▶ [ACTION ITEM]
You are asked to reproduce the listing exactly and to omit its pictures.

▶ [DATASET CONTENT]

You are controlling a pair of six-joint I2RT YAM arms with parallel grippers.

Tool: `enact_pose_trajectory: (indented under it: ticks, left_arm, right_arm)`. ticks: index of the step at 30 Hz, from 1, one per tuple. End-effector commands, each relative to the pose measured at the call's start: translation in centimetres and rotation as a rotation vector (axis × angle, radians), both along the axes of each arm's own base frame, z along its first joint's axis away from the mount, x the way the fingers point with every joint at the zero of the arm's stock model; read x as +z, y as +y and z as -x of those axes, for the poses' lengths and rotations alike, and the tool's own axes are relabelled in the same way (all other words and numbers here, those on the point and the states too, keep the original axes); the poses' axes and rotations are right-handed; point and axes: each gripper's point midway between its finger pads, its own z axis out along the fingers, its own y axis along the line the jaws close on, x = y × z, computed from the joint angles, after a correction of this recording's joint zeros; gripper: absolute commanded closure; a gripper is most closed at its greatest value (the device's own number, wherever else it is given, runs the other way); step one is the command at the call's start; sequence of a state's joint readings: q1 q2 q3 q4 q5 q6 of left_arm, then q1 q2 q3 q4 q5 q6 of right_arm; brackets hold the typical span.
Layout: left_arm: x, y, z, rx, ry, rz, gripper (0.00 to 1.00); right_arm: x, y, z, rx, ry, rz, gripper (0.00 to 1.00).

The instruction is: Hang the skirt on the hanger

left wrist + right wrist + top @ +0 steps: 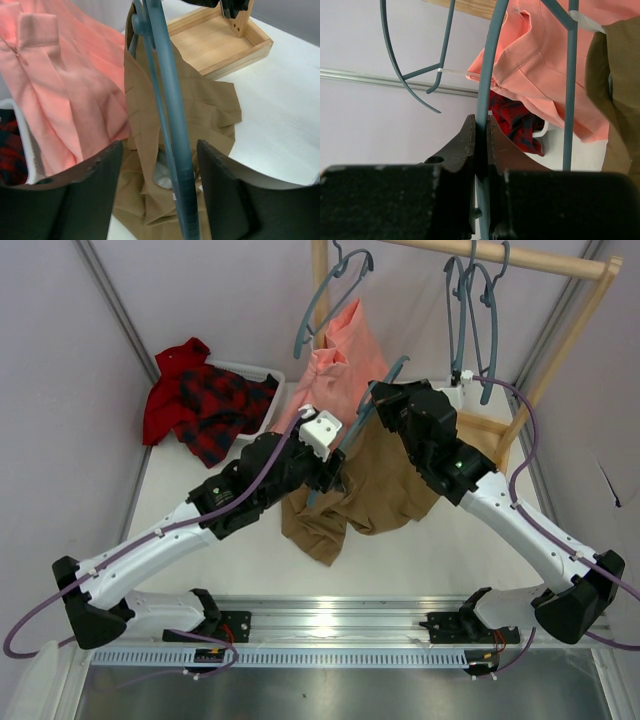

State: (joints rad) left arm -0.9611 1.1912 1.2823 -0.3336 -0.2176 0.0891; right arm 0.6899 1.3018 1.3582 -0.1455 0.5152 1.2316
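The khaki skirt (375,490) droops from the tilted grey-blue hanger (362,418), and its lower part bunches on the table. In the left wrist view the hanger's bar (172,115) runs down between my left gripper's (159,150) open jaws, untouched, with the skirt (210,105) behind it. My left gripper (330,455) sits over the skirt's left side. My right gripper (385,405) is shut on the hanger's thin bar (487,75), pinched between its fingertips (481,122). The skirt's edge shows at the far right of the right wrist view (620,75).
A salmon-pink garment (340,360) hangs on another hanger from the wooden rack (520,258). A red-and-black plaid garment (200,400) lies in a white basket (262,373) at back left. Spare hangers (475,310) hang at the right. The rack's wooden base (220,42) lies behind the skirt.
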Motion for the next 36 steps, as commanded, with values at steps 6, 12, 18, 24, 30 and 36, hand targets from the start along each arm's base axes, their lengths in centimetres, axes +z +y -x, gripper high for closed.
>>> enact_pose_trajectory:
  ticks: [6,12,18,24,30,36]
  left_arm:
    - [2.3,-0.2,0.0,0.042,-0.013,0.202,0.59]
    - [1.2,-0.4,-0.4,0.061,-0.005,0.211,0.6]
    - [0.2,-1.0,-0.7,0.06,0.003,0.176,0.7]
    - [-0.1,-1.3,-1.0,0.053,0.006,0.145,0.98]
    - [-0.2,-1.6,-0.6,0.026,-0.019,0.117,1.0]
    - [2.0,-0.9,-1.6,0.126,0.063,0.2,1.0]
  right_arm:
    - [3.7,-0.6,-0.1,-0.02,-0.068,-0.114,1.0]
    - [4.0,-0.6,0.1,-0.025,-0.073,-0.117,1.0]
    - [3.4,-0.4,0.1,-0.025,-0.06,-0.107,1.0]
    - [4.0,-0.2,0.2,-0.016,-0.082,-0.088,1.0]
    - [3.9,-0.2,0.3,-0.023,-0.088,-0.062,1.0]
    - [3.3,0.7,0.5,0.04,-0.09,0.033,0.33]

▶ [ANSWER TO THIS EXERCISE]
You are controlling a pair of six-joint I2RT YAM arms with parallel grippers.

Tool: `enact_pose_trajectory: (indented under it: ticks, left_arm, right_arm)`. ticks: index of the step at 30 Hz, from 1, one per tuple. End-effector commands, each relative to the pose measured at the call's start: translation in centimetres and rotation as a rotation vector (axis × angle, radians), both along the axes of each arm's own base frame, z along its first joint's axis away from the mount, x the way the fingers point with every joint at the zero of the arm's stock model; read x as +z, y as +y and z as -x of those axes, for the poses' lengths and rotations alike, and the tool's own axes are relabelled in the same way (all other words and numbers here, those on the point and the states too, keep the original axes); the poses' axes and rotations are right-handed; point and axes: each gripper's point midway between its finger pads, its own z axis out along the fingers, its own y axis along the line the jaws close on, x = y × z, computed from the joint angles, after a correction of this recording's joint zeros; gripper: absolute commanded closure; a gripper is most closed at its greatest value (the device's own number, wherever else it is given, runs the other way); step one is the command at the call's start; sequence of a state's joint readings: q1 q2 q3 q4 q5 q6 of left_arm, then q1 q2 q3 q4 q5 q6 of right_arm; brackets hold the typical span.
Layout: left_arm: x, y, z, rx, ry, rz, gripper (0.00 to 1.00); right_arm: x, y, z, rx, ry, rz, gripper (0.00 to 1.00).

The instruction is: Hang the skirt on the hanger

left wrist + right wrist + top @ +0 steps: 

State: (joints rad) left arm -0.9611 1.1912 1.2823 -0.3336 -0.2176 0.0891; right arm 0.6899 1.3018 1.3582 -0.1455 0.5152 1.2316
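The khaki skirt (375,490) droops from the tilted grey-blue hanger (362,418), and its lower part bunches on the table. In the left wrist view the hanger's bar (172,115) runs down between my left gripper's (159,150) open jaws, untouched, with the skirt (210,105) behind it. My left gripper (330,455) sits over the skirt's left side. My right gripper (385,405) is shut on the hanger's thin bar (487,75), pinched between its fingertips (481,122). The skirt's edge shows at the far right of the right wrist view (620,75).
A salmon-pink garment (340,360) hangs on another hanger from the wooden rack (520,258). A red-and-black plaid garment (200,400) lies in a white basket (262,373) at back left. Spare hangers (475,310) hang at the right. The rack's wooden base (220,42) lies behind the skirt.
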Motion for the next 36 steps, as commanded, with values at steps 6, 12, 18, 24, 30 and 36, hand targets from the start along each arm's base axes, their lengths in centimetres, axes +z +y -x, gripper high for closed.
>>> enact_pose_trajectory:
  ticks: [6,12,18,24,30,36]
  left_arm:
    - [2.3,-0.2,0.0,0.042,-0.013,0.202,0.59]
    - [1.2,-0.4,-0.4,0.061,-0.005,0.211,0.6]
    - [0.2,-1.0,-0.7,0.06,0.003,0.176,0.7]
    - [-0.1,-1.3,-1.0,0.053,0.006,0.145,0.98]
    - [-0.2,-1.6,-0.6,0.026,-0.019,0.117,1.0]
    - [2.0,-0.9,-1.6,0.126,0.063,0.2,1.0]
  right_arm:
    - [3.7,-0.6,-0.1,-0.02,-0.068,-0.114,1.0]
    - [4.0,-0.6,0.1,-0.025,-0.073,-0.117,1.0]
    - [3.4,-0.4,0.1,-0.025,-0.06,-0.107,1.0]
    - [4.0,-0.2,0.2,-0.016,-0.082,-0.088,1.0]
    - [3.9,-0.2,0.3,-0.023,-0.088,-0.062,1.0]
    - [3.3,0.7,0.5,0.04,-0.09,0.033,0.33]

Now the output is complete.